One way to do this is to make processes declare all of the resources they might eventually need, when the process is first started.  Only if all the resources are available is the process allowed to continue.  All of the resources are acquired together, and the process proceeds, releasing all the resources when it is finished.  Thus, hold and wait cannot occur.

The major disadvantage of this scheme is that resources must be acquired because they might be used, not because they will be used.  Also, the pre-allocation requirement reduces potential concurrency.

Ordered Requests

Another prevention scheme is to impose an order on the resources and require processes to request resources in increasing order.  This prevents cyclic wait and thus makes deadlocks impossible.

One advantage of prevention is that process aborts are never required due to deadlocks.  While most systems can deal with rollbacks, some systems may not be designed to handle them and thus must use deadlock prevention.

  • A method that might work is to order the resources and require processes to acquire them in strictly increasing order. This approach means that a process can never hold a high resource and ask for a low one, thus making cycles impossible.

  • With global timing and transactions in distributed systems, two other methods are possible -- both based on the idea of assigning each transaction a global timestamp at the moment it starts.

  • When one process is about to block waiting for a resource that another process is using, a check is made to see which has a larger timestamp.

  • We can then allow the wait only if the waiting process has a lower timestamp.

  • The timestamp is always increasing if we follow any chain of waiting processes, so cycles are impossible --- we can used decreasing order if we like.

  • It is wiser to give priority to old processes because

    • they have run longer so the system have larger investment on these processes.

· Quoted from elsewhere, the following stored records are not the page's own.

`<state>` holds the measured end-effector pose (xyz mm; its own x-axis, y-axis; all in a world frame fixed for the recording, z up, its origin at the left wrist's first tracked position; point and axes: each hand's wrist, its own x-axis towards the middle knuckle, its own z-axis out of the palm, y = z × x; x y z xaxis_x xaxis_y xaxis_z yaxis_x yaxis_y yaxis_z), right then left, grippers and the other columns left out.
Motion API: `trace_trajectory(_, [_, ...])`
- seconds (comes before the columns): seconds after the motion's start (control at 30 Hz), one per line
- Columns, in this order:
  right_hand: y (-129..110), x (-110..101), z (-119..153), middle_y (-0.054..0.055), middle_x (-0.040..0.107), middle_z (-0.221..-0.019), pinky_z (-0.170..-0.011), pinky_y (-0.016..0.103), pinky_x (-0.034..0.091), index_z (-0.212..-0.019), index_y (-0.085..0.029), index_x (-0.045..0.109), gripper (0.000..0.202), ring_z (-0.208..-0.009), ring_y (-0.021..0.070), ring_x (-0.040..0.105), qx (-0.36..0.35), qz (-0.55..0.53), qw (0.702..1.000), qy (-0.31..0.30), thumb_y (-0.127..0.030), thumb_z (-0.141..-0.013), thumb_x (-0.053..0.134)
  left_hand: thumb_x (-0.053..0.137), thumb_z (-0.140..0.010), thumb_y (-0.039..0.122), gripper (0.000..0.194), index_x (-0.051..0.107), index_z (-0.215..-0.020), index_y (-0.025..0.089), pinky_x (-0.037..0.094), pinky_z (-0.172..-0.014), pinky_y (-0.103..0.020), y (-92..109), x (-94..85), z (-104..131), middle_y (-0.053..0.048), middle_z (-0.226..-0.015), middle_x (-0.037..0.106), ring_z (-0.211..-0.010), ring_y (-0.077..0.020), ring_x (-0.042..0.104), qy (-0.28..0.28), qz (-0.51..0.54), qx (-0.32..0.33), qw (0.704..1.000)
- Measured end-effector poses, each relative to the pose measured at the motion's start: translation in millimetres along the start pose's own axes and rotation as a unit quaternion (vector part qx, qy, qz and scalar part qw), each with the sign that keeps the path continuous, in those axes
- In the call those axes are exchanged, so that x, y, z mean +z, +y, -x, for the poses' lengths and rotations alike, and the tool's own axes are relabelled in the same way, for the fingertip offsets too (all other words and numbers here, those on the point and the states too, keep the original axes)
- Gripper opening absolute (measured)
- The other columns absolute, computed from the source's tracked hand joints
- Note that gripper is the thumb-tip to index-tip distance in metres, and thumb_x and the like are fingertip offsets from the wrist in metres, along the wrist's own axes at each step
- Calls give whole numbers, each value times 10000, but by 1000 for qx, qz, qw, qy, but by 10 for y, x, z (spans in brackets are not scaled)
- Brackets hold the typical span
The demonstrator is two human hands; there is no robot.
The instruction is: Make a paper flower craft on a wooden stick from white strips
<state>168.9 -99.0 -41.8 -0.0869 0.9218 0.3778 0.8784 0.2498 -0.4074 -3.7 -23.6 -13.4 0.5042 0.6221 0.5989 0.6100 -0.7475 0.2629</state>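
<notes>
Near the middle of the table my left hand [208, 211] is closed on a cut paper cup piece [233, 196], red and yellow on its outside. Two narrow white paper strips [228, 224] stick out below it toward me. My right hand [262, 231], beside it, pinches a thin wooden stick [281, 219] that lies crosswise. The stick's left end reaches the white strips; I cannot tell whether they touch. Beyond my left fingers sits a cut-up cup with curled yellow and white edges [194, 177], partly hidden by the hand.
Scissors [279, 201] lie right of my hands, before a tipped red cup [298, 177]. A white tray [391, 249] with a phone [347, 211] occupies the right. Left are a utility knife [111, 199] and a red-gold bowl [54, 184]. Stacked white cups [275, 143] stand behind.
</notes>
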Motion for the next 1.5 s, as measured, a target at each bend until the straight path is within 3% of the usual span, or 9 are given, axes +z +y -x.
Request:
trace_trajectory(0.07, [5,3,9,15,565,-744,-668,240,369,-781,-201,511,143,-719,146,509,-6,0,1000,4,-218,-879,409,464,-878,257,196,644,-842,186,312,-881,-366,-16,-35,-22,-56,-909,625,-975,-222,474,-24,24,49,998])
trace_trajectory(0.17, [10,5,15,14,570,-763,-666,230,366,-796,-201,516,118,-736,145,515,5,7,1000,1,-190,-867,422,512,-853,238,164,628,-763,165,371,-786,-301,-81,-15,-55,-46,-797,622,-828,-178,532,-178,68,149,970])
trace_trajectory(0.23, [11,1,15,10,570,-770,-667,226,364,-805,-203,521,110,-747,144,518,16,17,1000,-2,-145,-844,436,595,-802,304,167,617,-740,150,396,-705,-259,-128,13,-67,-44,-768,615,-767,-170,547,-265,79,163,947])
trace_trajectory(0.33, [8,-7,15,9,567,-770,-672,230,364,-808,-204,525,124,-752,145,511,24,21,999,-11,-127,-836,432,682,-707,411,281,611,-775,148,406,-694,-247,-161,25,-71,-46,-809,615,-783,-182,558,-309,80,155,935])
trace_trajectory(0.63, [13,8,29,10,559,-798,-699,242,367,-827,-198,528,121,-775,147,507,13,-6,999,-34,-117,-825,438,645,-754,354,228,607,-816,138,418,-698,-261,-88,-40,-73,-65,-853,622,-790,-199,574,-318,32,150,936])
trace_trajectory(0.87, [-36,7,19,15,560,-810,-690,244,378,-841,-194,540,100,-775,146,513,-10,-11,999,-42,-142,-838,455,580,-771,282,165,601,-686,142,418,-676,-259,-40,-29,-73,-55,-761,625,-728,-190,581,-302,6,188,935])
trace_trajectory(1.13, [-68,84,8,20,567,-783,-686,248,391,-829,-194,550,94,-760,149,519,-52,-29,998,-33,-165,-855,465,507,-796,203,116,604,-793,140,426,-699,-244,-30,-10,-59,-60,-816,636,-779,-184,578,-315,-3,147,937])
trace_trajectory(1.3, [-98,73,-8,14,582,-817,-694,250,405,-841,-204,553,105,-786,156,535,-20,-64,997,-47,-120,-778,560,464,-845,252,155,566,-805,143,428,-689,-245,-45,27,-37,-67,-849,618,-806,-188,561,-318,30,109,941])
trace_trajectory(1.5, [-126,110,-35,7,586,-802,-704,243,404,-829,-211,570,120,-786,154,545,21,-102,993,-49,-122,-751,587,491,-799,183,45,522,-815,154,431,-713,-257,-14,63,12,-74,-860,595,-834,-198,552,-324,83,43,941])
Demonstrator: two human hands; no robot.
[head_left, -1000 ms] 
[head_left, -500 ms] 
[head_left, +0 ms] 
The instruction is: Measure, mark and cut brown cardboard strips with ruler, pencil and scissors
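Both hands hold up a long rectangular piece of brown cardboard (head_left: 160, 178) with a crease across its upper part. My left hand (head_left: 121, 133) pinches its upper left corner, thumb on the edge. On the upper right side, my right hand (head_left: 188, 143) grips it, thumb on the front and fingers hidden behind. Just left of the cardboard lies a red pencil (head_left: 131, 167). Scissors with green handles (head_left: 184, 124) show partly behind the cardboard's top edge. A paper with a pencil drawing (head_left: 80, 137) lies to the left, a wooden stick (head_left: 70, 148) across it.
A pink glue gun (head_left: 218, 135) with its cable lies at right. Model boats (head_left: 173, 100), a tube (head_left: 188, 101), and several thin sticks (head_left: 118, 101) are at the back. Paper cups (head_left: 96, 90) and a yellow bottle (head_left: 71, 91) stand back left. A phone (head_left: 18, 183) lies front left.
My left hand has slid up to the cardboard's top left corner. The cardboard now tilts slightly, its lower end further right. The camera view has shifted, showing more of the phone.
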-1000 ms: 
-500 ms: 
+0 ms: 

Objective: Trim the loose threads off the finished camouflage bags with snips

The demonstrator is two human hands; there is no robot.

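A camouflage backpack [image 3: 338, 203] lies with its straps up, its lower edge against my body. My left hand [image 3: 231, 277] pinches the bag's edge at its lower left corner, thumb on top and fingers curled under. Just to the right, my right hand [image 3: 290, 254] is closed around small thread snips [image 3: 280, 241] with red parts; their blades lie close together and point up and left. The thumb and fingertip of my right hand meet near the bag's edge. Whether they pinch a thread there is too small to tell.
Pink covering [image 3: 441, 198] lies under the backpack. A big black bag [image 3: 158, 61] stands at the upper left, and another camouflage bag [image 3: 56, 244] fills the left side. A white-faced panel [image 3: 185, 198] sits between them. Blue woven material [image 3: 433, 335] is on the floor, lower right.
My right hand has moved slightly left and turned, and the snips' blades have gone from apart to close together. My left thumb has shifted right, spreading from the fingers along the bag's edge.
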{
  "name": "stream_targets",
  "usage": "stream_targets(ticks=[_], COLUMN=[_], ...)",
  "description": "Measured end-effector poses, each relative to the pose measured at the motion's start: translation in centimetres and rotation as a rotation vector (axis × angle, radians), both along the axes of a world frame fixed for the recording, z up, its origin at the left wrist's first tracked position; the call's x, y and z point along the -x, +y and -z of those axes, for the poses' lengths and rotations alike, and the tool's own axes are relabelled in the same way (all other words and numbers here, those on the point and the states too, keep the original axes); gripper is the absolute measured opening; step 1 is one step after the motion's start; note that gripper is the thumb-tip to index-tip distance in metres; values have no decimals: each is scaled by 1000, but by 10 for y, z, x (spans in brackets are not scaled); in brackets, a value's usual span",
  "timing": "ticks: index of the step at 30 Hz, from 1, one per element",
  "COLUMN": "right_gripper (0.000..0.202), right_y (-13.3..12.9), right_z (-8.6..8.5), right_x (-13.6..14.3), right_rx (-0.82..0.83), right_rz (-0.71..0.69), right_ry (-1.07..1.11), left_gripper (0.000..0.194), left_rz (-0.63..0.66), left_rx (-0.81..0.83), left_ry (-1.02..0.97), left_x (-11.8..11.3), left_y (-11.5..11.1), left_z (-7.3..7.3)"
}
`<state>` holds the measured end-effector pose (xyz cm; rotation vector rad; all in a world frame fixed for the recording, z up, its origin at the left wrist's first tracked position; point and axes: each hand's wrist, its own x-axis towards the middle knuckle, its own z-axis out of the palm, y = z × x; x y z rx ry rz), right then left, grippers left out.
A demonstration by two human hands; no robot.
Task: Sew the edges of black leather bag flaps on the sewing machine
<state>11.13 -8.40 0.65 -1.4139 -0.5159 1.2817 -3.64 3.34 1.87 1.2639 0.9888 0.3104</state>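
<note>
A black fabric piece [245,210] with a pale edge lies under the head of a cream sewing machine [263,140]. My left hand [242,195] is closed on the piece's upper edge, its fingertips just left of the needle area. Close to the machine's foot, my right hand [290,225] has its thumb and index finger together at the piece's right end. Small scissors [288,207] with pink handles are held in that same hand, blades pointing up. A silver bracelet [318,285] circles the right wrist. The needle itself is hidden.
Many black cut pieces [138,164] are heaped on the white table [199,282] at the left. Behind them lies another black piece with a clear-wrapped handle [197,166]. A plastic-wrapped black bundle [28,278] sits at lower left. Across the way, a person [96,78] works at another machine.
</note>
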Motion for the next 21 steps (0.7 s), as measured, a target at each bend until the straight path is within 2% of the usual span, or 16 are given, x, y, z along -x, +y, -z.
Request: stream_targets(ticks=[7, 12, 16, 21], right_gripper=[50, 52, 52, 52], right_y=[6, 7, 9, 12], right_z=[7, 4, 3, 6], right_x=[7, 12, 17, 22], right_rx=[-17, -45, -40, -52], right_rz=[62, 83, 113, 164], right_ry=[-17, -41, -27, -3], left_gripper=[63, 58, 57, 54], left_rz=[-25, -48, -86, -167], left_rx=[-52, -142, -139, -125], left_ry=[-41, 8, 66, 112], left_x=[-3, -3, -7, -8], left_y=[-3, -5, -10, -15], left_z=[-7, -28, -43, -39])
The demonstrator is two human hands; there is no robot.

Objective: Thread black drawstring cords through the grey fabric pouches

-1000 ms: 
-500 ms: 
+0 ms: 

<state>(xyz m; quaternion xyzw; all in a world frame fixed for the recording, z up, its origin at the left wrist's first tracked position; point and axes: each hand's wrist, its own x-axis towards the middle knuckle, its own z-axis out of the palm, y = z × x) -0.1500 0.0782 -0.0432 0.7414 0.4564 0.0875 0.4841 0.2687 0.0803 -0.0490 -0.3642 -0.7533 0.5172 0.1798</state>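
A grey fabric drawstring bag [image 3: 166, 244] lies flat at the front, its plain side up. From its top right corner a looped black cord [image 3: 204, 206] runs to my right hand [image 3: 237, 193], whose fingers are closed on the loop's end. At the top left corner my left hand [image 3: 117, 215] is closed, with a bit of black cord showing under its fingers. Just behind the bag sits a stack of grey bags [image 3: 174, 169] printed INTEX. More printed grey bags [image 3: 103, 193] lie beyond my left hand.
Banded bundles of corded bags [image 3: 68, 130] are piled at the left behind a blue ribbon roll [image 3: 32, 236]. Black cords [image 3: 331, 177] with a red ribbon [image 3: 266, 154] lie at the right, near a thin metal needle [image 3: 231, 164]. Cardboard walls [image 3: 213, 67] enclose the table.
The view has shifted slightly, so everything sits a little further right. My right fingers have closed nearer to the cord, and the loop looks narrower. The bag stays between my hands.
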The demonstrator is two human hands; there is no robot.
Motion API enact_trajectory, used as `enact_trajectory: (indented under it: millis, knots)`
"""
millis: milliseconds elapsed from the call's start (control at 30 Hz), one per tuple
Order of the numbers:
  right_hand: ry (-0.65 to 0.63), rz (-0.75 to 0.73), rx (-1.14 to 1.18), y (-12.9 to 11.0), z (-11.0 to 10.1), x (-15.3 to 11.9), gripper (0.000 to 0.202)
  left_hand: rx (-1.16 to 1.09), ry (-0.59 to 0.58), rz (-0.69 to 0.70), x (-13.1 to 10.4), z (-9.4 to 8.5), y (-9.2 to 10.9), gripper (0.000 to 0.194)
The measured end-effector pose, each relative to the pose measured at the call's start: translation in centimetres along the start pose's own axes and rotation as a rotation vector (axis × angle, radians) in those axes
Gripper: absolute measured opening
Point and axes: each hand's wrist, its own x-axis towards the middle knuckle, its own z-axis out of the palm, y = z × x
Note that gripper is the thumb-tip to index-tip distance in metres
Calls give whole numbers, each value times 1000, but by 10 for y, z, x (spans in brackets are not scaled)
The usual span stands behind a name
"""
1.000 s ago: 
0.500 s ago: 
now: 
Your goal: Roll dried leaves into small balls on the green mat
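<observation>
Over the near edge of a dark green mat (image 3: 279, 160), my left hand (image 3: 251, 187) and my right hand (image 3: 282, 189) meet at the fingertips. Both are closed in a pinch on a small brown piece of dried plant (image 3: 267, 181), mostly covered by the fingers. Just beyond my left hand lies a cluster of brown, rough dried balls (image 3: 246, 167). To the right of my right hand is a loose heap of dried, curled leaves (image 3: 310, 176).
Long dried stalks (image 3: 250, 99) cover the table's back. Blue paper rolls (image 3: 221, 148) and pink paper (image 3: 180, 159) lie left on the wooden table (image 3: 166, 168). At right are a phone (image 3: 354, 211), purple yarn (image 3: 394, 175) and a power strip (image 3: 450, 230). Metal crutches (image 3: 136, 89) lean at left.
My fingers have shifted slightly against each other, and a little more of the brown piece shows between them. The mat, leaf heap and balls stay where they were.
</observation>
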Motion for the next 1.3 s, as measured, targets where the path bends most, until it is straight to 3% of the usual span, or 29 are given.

    • they are likely to hold more resources.

    • A young process that is killed off will eventually age until it is the oldest one in the system, and that eliminates starvation.

Preemption:

Wait-die Vs. Wound-wait:

  • Definition it can be restarted safely later.

i. Wait-die:

  • If an old process wants a resource held by a young process, the old one will wait.

  • If a young process wants a resource held by an old process, the young process will be killed.

  • Observation: The young process, after being killed, will then start up again, and be killed again. This cycle may go on many times before the old one release the resource.

  • Once we are assuming the existence of transactions, we can do something that had previously been forbidden: take resources away from running processes.

  • When a conflict arises, instead of killing the process making the request, we can kill the resource owner. Without transactions, killing a process might have severe consequences. With transactions, these effects will vanish magically when the transaction dies.

ii. Wound-wait:

  • If an old process wants a resource held by a young process, the old one will preempt the young process, wounded and killed, restarts and wait.

  • If a young process wants a resource held by an old process, the young process will wait.